Use these tips to help you pack for college.

What Not To Bring To College-1

Packing For College

Packing the right college essentials is vital. However, in our efforts to ensure the best preparation, it’s so easy to overpack!

Therefore if you have that gut feeling you are packing too much, you probably are.

For that reason, this post was created to help you pack for college by discussing what not to bring to college.

Nevertheless, what you decide to bring or not bring to college is really a personal choice.

Therefore if you believe any item listed below will really help you adjust to college life easier then do what’s best for you.

However, continue reading with an open mind you might just have an ah-hah moment!

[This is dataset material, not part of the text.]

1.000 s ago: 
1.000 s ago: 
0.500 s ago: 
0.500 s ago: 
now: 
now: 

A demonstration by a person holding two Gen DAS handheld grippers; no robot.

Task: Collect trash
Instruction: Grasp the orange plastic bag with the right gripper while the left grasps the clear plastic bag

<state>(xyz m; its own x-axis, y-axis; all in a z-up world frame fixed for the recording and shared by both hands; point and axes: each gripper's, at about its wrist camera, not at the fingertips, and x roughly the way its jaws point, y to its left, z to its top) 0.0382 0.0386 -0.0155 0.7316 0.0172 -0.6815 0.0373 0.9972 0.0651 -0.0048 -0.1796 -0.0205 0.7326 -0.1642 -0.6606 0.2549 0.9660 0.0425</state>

One of my rationale in life is you could never be too prepared.

However, if you consider the economics concept “the law of diminishing returns” you may realize the level of preparation at a certain point is counterproductive – it doesn’t add any additional benefit.

In fact, after a point, additional preparation will cost you dearly.

Given these points, bringing excessive items, unnecessary items, items already available at college is counterproductive and is hella expensive.

Hence, first, consider these general college packing tips.

General College Packing Tips

Firstly, Request a College Packing List from the College

Before purchasing and packing anything, first, request a packing list directly from the college.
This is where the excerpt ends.